We take some images of planar surfaces and rectify them using the above process such that the plane is frontal-parallel.



Blending the Images into a Mosaic

Usually, after warping an image its shape changes. We therefore have to make sure the final image mosaic will fit the two images. To combine the two images, we use a feathered mask. The mask is a matrix of zeros on one side and ones on the other. The line where the zeros turn to ones is somewhere in the overlap of the two images. We apply a gaussian blur to the mask to make the edges where the images meet less noticeable. The following outlines the process:

  1. 1. Define point correspondences:

  1. 2. Compute homography, warp, fit each image to output size:

  1. 3. Combine images using feathered mask:



We show two more mosaics below:





Results actually don't look half bad. If looking closely, there are definitely some artifacts that could be corrected by using a better mask, but the result looks fine when not scrutinized closely.



Part B: Feature Matching for Autostitching

Picking correspondence points manually is tedious, time-consuming, and can be inaccurate. We now implement a way to do this automatically, following the method described in Multi-Image Matching using Multi-Scale Oriented Patches.

Harris Interest Point Detection

The general idea for automatic image stitching is finding interest points in the two input images and matching those interest points. These matched points will hopefully be used as good point correspondences between the two images. So, we want to first define these interest points. For our features, we find Harris Corners in each image. The idea behind a corner is that any shift in the view of a small patch around the corner will result in significant change in intensity in all directions. We essentially calculate the intensity values over the image and return all points in the image with intensity greater than some threshold value.


To implement the Harris Corner Detector, we use the library skimage.feature functions corner_harris to find the corner intensity value at each pixel of the image and peak_local_max, which returns the coordinates of each corner. We see an example of the detected Harris Corners below. We make the minimum distance between corners $(w+h)/200$, where $w$ and $h$ are the width and height of the image, respectively. This value was chosen somewhat randomly.

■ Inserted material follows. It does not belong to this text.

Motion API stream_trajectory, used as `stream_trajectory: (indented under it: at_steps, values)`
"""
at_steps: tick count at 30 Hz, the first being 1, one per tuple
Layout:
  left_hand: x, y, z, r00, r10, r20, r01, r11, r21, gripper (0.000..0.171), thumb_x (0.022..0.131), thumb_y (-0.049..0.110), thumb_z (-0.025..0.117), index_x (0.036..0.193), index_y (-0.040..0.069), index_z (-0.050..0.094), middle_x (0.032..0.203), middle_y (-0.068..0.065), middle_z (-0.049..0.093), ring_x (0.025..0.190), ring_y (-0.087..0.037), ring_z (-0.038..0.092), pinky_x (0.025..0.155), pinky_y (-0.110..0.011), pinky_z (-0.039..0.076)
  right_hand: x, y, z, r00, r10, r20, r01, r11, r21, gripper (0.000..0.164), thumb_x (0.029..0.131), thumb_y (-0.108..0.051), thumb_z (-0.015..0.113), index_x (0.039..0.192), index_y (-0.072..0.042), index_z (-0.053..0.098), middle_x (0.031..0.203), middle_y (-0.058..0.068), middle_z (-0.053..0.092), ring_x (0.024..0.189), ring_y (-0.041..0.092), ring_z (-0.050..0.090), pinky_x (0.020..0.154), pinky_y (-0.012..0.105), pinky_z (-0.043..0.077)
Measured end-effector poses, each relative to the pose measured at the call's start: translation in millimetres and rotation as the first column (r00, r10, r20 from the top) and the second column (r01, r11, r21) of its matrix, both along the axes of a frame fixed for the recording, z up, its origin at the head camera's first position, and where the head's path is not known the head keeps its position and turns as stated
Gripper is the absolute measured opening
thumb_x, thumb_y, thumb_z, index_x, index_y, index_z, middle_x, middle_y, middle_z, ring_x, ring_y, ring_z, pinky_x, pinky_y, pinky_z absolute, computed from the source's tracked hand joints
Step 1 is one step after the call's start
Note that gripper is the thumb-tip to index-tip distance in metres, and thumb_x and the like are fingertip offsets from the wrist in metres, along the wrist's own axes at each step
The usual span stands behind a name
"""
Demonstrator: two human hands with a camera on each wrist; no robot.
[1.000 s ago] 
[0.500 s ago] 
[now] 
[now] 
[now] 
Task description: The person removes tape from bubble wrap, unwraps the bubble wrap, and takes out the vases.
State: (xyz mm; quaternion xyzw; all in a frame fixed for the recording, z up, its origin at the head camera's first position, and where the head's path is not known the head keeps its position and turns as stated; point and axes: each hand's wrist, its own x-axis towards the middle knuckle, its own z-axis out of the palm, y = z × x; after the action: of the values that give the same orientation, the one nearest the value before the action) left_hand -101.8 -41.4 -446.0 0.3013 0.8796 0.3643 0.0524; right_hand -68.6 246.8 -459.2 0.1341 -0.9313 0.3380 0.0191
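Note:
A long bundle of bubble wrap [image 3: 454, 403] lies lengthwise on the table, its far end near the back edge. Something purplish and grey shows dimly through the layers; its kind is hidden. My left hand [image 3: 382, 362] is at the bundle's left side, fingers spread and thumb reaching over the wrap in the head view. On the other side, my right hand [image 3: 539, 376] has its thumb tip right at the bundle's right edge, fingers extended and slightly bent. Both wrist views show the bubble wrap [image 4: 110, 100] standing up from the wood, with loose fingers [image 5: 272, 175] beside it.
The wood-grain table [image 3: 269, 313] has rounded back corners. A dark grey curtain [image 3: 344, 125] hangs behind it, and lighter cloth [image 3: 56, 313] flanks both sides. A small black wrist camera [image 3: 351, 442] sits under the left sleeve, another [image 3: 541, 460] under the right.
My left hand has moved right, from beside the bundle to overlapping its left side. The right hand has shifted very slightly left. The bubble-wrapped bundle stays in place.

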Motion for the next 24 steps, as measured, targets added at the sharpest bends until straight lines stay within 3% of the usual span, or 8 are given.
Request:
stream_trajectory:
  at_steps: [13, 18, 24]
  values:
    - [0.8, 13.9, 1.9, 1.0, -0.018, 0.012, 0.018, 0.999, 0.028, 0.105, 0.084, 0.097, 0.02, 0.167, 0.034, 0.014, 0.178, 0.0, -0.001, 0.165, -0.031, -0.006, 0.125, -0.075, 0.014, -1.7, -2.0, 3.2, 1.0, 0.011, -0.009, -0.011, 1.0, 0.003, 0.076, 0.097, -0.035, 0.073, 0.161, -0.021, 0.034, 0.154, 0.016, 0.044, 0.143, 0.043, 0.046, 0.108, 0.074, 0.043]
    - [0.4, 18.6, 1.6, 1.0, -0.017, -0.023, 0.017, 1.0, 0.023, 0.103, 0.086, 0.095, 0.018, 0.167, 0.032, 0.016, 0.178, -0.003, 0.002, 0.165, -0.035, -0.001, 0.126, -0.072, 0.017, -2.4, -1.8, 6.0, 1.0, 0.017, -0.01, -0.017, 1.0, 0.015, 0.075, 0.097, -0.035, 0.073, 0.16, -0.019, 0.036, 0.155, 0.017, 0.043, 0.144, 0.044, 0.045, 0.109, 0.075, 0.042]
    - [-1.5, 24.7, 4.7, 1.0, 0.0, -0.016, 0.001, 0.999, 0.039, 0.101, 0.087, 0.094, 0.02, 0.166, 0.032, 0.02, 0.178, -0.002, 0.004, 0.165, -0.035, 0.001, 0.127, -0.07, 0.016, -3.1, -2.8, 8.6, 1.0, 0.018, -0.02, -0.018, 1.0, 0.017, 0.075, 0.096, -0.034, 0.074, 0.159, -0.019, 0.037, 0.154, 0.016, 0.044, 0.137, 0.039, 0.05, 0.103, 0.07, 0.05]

We do this to make sure correspondences aren't too close together and to speed up the program a bit.


Adaptive Non-Maximal Suppression

The goal of ANMS is to reduce the number of interest points so that our feature matching runs quicker, as the cost of matching is superlinear in the number of interest points. ANMS is also used to ensure that interest points are distributed evenly spatially.


For each interest point, we calculate $r_i$, the minimum suppression radius. This is given by $$r_i=\min_j|x_i-x_j|\, :\, f(x_i)<c_{\textrm{robust}}f(x_j),\, x_j\in\mathcal{I}$$ where $x_i$ is an interest point coordinate and $\mathcal{I}$ is the set of all interest point coordinates. We do not include $x_i$ in this set. $f(x_i)$ is the corner strength at coordinate $x_i$. We obtain this value using the corner strength matrix found using the function corner_harris. We use $c_{\textrm{robust}}=0.9$ to ensure that a neighbor has a much higher corner strength in order for suppression to happen. We then take the top $n_{ip}$ radii values and keep the corresponding interest points. In our implementation, we use $n_{ip}=.4*m$, where $m$ is the original number of interest points. This value was chosen somewhat arbitrarily.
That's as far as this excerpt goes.